WORK TO COMPLETE: Return a verbatim reproduction of each line, starting at the line with "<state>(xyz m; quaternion" and ending at the last line of the listing below.

DATA SHOWN:
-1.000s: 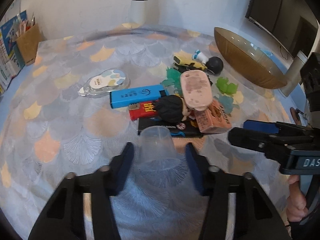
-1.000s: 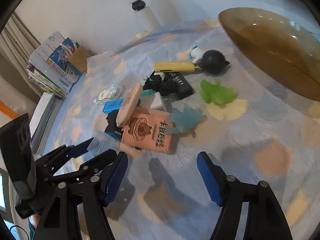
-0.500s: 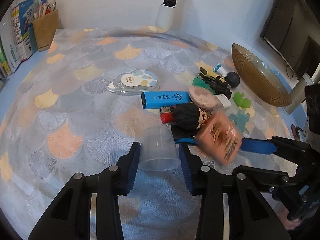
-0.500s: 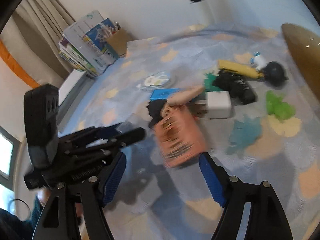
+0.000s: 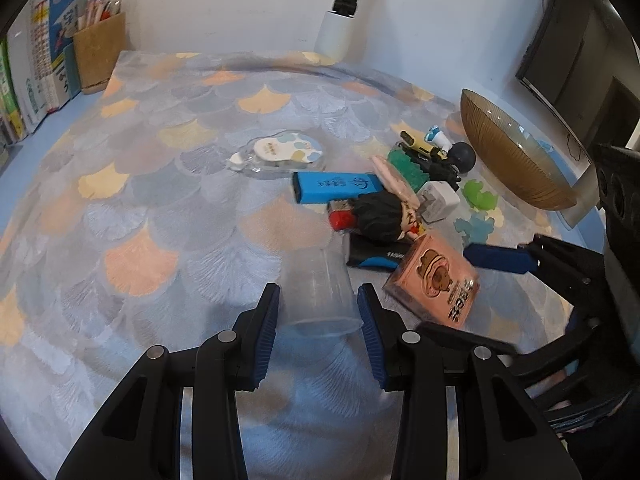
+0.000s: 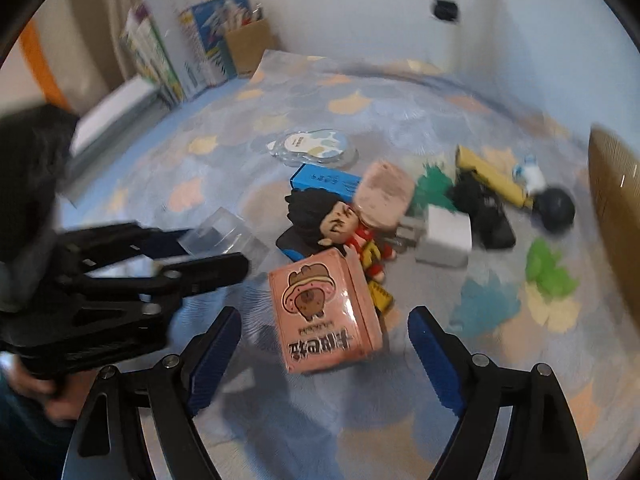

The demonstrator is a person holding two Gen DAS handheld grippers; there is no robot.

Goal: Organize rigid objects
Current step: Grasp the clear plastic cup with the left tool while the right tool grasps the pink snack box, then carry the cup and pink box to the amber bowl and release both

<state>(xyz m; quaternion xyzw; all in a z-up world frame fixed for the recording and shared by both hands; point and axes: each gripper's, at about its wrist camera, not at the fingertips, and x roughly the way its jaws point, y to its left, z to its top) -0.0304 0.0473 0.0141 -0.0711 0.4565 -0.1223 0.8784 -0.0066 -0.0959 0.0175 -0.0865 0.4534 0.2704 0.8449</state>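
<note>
Between right fingers (image 6: 320, 356) — pink box (image 6: 326, 312), newly framed

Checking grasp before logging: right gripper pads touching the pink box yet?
Apart. The right wrist view shows the pink box between the right gripper's open fingers, with tablecloth visible on both sides of it.

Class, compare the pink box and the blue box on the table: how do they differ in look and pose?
The pink box is broad with a cartoon animal on its face; the blue box is slim with only small print. The pink box sits tilted, between the right gripper's open fingers; the blue box lies flat, farther back. Both are rigid rectangular boxes.
</note>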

RESPONSE TO THIS TASK:
<state>(xyz m; quaternion xyzw; all in a z-up world frame fixed for the recording and shared by both hands; point and axes: each gripper's, at about its wrist camera, not at the fingertips, and x roughly the way its jaws point, y to its left, z to its top) -0.0304 0.0473 0.0141 -0.0711 0.4565 -0.1223 0.8784 -0.0066 -0.0959 0.0175 -0.0865 0.4534 0.2704 0.8449</state>
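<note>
Between right fingers (image 6: 320, 356) — pink box (image 6: 326, 312), newly framed

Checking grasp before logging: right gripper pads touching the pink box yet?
Apart. The right wrist view shows the pink box between the right gripper's open fingers, with tablecloth visible on both sides of it.

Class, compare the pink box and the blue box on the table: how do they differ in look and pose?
The pink box is broad with a cartoon animal on its face; the blue box is slim with only small print. The pink box sits tilted, between the right gripper's open fingers; the blue box lies flat, farther back. Both are rigid rectangular boxes.
</note>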

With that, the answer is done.